- [TASK PROMPT]: Here is the listing. Report each line in it that contains the string "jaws".

- [RECORDED INFORMATION]:
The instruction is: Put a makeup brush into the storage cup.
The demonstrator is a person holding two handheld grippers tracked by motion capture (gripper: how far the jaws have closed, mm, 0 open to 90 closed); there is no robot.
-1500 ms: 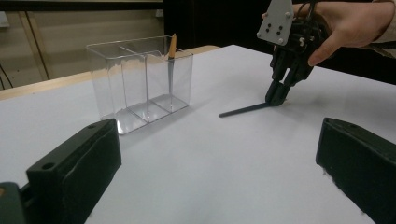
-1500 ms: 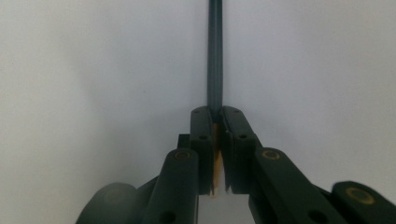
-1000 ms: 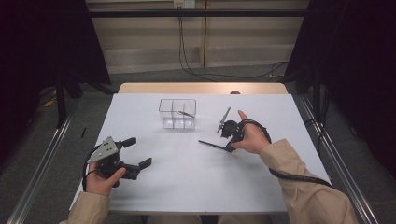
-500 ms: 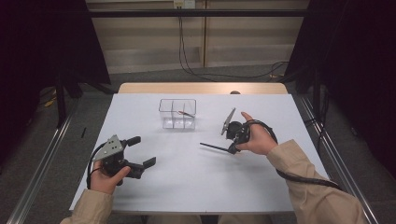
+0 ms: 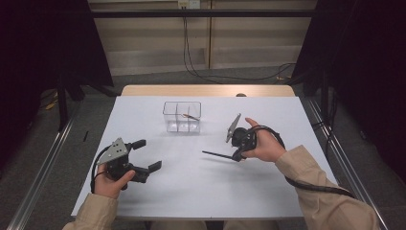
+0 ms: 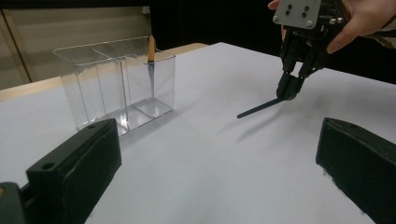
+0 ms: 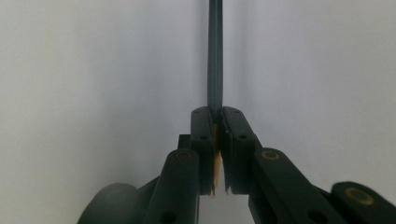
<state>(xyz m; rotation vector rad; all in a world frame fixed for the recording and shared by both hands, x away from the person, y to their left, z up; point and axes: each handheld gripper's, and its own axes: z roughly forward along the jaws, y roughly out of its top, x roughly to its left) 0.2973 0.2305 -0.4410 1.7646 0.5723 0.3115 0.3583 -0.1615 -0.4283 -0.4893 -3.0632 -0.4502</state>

- [RESPONSE TO THIS TASK]:
The demonstrator is a person holding two handheld grippers tracked by motion capture (gripper: how far the jaws have closed, mm, 0 open to 90 closed); there is no robot.
<state>(xyz m; rotation vector rad; all in a world frame fixed for the recording and shared by both hands, x away from the person, y to their left, z up; point and axes: each handheld gripper's, and its own axes: z roughly forward along the jaws, y roughly out of its top, x roughly to its left) 0.2973 0.2305 -0.4410 1.7646 0.5723 0.3115 0.3583 -0.1615 -0.4283 -0.4893 -3.0632 -0.4502</state>

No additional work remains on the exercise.